The stroll takes in 12 sites along a 6.8km stretch around Elwood, telling an oral history through songs celebrating a wonderfully broad range of local topics from weavers to water rats; music halls to middens; sourdough to ‘spotties’; migration and many more to delight and enlighten listeners of all ages. 

The trail also shines a light on the historical relevance of the place now called Elwood, back when it was an area of plentiful sustenance for First Nations people, long, long before it became the Bay as we know it today.  Before the waters came pounding through the Heads to transform the woodlands and wetland swamp into Port Phillip Bay, or ‘Nerm’ – the name given to the bay by First Nations people, as told to European settlers – Elwood was a site where kangaroos played, and eels and shellfish could be plentifully sourced. Jeannie has woven this history into a song called Nerm which can be listened to at song site 8 to encourage us to think beyond the immediacy of what we see when we look out towards the bay, and to reflect upon its legacy and the need to treat it with respect and care.

A soft launch for the ESWT was held in May 2021 and a second grant, combined with $6k raised by the choir at an auction, was then used for phase two of the project: compiling sing-along resources, marketing and promotional material to spread the word and promote the route. Jeannie recalls being struck by such a clear demonstration of passion and support for the project: “We have a number of visual artists within the group as well as a sculptor who all donated work; Rebecca Barnard came and sang for us; Tracy Harvey was the auctioneer and the choir members and their families were all very generous, it was really lovely.” 
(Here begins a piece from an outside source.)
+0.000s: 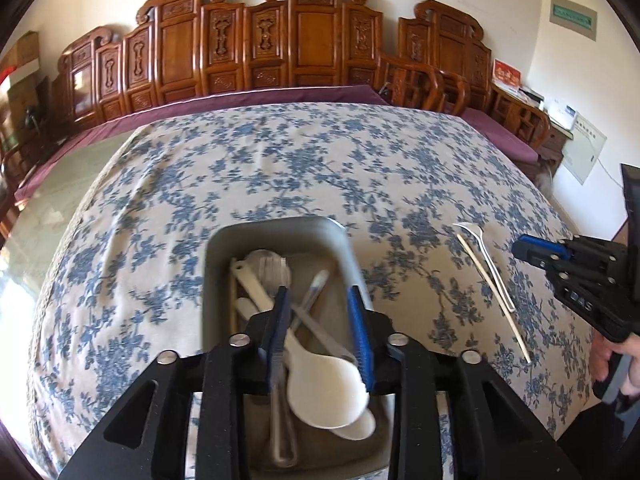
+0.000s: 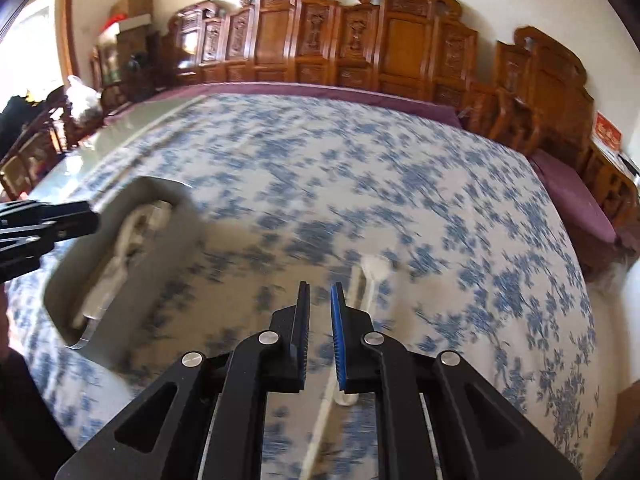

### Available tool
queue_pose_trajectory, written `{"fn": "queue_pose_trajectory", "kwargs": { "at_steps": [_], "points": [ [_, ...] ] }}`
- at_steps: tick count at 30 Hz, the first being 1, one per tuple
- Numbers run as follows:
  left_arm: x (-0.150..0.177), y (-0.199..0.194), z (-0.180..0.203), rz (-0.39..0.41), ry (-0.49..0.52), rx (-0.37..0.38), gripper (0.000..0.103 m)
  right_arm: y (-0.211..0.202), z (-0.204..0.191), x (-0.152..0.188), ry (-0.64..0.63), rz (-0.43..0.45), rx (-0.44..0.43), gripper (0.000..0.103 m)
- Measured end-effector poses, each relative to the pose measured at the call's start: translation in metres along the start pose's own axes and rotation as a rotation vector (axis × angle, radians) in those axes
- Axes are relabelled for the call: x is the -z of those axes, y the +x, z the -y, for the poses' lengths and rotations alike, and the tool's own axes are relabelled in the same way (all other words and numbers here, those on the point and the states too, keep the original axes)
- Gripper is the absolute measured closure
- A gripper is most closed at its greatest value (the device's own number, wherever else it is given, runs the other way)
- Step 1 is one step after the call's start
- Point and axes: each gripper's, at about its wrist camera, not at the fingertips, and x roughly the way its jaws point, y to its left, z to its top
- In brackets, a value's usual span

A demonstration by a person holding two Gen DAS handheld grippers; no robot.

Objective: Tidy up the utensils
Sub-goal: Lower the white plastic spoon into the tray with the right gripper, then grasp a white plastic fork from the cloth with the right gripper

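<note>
A grey tray [image 1: 276, 226] on the floral tablecloth holds several utensils, among them a white rice paddle [image 1: 332, 388] and a metal spoon [image 1: 266, 266]. My left gripper [image 1: 320, 328] hovers over the tray, open, with nothing pressed between its pads. To the right on the cloth lie a white spoon [image 1: 496, 276] and a single chopstick [image 1: 516, 336]. My right gripper [image 1: 524, 248] hangs just right of them. In the blurred right wrist view my right gripper [image 2: 320, 316] shows a narrow empty gap, and the white spoon [image 2: 376, 266] lies just beyond its right finger. The tray [image 2: 168, 264] is at the left.
Blue-flowered tablecloth [image 1: 280, 168] covers the table. Carved wooden chairs [image 1: 312, 32] line the far edge along a purple strip. A person's hand [image 1: 616, 356] grips the right tool at the table's right edge. Bare glossy tabletop [image 1: 52, 196] shows at the left.
</note>
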Motion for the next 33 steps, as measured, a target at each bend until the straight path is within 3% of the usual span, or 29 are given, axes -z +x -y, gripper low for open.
{"fn": "queue_pose_trajectory", "kwargs": {
  "at_steps": [4,6,7,20,24,27,33],
  "points": [
    [0.001,0.005,0.012,-0.006,0.02,0.002,0.06,0.016,0.012,0.01,0.024,-0.026,0.016,0.089],
    [0.002,0.007,0.017,-0.008,0.024,0.009,0.053,0.023,0.015,0.013,0.027,-0.041,0.017,0.082],
    [0.002,0.008,0.02,-0.007,0.023,0.014,0.052,0.026,0.016,0.014,0.029,-0.044,0.017,0.075],
    [0.009,0.017,0.049,-0.033,0.054,0.055,0.052,0.06,0.025,0.014,0.068,-0.108,0.001,0.075],
    [0.009,0.019,0.054,-0.038,0.054,0.058,0.052,0.064,0.031,0.013,0.094,-0.108,-0.014,0.079],
    [0.011,0.02,0.059,-0.043,0.061,0.059,0.052,0.065,0.037,0.012,0.128,-0.113,-0.049,0.094],
    [0.016,0.021,0.069,-0.05,0.083,0.054,0.052,0.056,0.038,0.011,0.131,-0.096,-0.062,0.094]
  ]
}}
Audio engineer James Hodson who had worked with Jeannie on a number of other projects came on board as the choir’s ‘fantastic’ audio guy, “you couldn’t do a project like this without somebody like James.” James is a multi-instrumentalist and when it came to songs such as Carry On, the 1931 song by Jack O’Hagan located at song site 3, James got in there and did an arrangement like a 1930s dance band playing all of the instruments himself. Carry On was written to raise people’s spirits during the Depression and, 90 years later, it has come back into its own to tell the story of Elwood’s music hall history.

Each of the 12 song sites is marked out by an illustration by local illustrator Consuelo Fernandez-Ortiz, and is accompanied by a QR code for access to information on the area, as well as links to a YouTube clip of the song and resources for singers such as sheet music and words to each song. “People can do the trail at any time because it’s self-guided. You can do the whole thing in one day and stop off somewhere for lunch, or find a site that you like, sit there as often as you like and listen to it seventeen times!” 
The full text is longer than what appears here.